The Foundation's facilities are housed in three separate buildings in the main square in Myrtia. The older one is home to the exhibition, while the adjacent buildings house the administrative services, the Cafe and the Museum Shop.
The two-storey building now housing the exhibition was erected on the site of the Anemoyannis family home. The Anemoyannis and Kazantzakis families were related by marriage, and Kazantzakis was a friend of Yiorgos' father Antonis Anemoyannis. It was large, two-story house built in traditional style, standing in the main village square in Myrtia (Varvari). Kapetan Michalis lived in the family home for some years, and Nikos Kazantzakis stayed as a guest there on several occasions when on brief visits to the village. Right next to the building was a small house measuring a mere 45m2, inhabited by the Psomopoulou sisters, who were also relatives of Kazantzakis. This was later added on to the original Anemoyannis home.
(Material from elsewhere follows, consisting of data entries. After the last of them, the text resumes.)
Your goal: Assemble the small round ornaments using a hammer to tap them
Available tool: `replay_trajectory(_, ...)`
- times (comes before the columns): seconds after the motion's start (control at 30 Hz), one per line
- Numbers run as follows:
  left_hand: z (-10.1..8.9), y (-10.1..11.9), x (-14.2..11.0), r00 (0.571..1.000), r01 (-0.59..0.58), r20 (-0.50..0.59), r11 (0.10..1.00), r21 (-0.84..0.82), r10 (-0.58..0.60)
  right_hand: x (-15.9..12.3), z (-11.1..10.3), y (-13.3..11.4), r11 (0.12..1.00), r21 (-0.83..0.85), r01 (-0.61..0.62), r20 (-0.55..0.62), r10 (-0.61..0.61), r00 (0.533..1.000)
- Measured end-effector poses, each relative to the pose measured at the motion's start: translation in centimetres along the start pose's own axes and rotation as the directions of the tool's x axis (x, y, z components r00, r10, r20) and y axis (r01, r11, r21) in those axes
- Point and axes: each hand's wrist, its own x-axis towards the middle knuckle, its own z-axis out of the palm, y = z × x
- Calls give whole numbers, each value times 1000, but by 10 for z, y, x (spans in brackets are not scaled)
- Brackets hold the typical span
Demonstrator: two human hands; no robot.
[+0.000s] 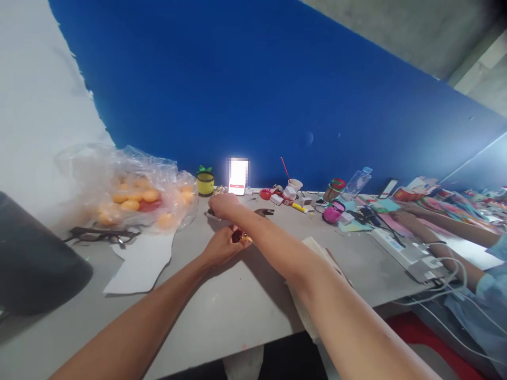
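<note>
At work over a grey table (237, 316), gripping a small dark red and gold piece (236, 236) in the curled fingers of the left hand (219, 246), near the middle of the tabletop. Reaching beyond it with the right hand (224, 205), bent over a small pale tray (213, 216); impossible to tell, with fingertips hidden, whether gripping anything. Behind, before a blue wall (257, 95): a yellow pot (205, 184) beside a phone (237, 178) with a glowing screen. At left: orange fruit (138, 195) in clear plastic, near dark eyeglasses (103, 234) and white paper (144, 266). At far right, beyond a white power strip (396, 253): the forearms of a co-worker (425, 229), stretched over coloured papers.
</note>
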Motion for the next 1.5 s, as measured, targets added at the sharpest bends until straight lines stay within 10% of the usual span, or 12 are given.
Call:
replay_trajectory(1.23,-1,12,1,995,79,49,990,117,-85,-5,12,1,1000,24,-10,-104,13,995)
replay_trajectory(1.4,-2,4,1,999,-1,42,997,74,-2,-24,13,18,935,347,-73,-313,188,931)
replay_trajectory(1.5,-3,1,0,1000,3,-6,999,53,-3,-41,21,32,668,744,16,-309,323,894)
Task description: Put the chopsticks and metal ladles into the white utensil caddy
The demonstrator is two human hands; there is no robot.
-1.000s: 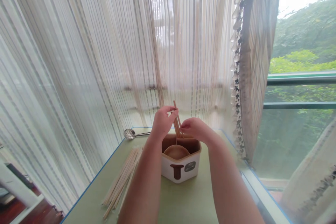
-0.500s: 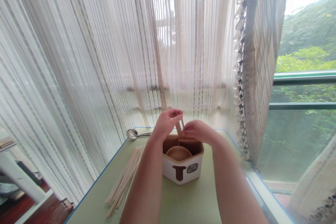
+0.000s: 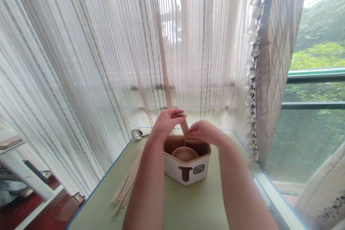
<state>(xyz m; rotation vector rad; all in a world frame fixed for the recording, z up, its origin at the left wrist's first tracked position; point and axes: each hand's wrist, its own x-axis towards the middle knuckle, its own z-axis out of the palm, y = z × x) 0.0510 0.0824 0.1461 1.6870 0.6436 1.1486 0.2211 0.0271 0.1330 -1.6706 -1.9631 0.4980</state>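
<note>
A small bunch of wooden chopsticks [image 3: 184,126] leans over the back of a white and brown holder box [image 3: 172,167]. Around their upper ends my left hand [image 3: 167,121] is closed. Lower down, my right hand [image 3: 202,132] pinches the same chopsticks just above the box's rear compartments. Whether their lower ends are inside the box is hidden. A round brown insert [image 3: 185,153] sits at the front of the box. On the table to the left lies a loose pile of chopsticks [image 3: 126,187], partly covered by my left forearm.
A metal slotted ladle [image 3: 137,134] lies at the back left of the pale green table [image 3: 194,205]. Sheer striped curtains [image 3: 121,43] hang behind the table. A window with rails stands at the right, and a white shelf [image 3: 35,179] at the far left.
The chopsticks between my hands now sit closer together; a separate one stood apart before. My left hand has shifted slightly left and up. The view has moved a little.
</note>
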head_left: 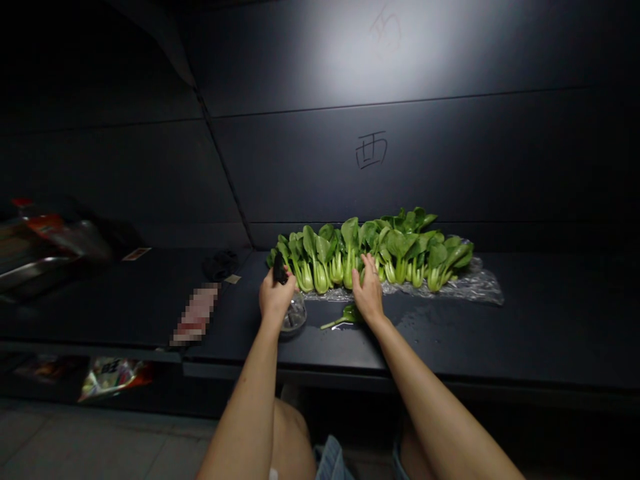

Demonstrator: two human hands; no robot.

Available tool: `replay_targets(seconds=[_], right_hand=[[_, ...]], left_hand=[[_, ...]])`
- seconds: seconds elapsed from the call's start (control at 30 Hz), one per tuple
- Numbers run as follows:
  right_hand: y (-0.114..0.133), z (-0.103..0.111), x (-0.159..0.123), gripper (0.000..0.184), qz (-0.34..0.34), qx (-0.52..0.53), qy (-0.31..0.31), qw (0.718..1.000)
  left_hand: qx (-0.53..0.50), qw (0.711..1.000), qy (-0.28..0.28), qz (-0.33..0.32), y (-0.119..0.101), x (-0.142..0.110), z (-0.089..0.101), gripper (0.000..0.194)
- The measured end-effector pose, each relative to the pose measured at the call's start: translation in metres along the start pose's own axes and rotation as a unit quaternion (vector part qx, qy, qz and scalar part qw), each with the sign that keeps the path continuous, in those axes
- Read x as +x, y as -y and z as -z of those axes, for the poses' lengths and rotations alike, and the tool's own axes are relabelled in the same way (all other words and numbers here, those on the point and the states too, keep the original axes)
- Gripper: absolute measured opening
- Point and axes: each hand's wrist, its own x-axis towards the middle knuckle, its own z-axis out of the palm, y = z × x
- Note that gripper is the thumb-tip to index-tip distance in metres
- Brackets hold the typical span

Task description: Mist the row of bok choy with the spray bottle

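A row of green bok choy [323,260] stands on the dark shelf, leaves up and pale stems toward me, with clear plastic film [480,287] under it. My left hand [274,301] is closed around a spray bottle [295,317] with a black head and a clear body, at the left end of the row. My right hand [369,293] is at the front middle of the row, fingers stretched out and apart against the bok choy stems. Just below that hand, a loose bok choy leaf [345,315] lies flat on the wet shelf surface.
A dark back panel [320,173] with a handwritten character rises behind the row. On the left lie a blurred-out flat item [197,313], a dark crumpled item [220,265] and a small card [137,254]. A colourful packet [115,378] sits on the lower shelf.
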Motion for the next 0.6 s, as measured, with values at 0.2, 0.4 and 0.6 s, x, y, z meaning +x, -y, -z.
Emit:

In 1975 Yiorgos Anemoyannis became sole owner of the property. As he himself mentions, he then hit upon a daring and ambitious scheme to found the museum there. The building plot was thus made over to the Community of Myrtia, on the irrevocable condition that it would be used for a museum dedicated to Nikos Kazantzakis. Once erected, the building was transferred to the Nikos Kazantzakis Museum Foundation, which Anemoyannis had founded in the meantime.
The two-storey building that hosts the permanent exhibition underwent a complete refurbishment in 2009, which was co-financed by the European Union, based on a new proposal on how to exhibit the Museum’s collections. The exhibition was enriched with new objects related to Kazantzakis, became more accessible to persons with disabilities, and was modernised and equipped with technological tools, creating a modern and dynamic museum.
Construction of this was completed in 2002, with generous assistance from the Stavros Niarchos Foundation. It is a two-storey building, with the offices, library and digitization centre on the upper floor, and the “Yiorgos Anemoyannis” Hall on the ground floor.
The 170-seat “Yiorgos Anemoyannis” Hall is used for a range of events and conferences, and is available for use by any interested organization.
The Museum’s Complex houses a Gift Shop, a Cafe and a Kid’s Corner. Visitors can enjoy a coffee or a drink and buy souvenirs and gifts from the Shop, while young visitors have the opportunity to play and learn at the Kid’s Corner.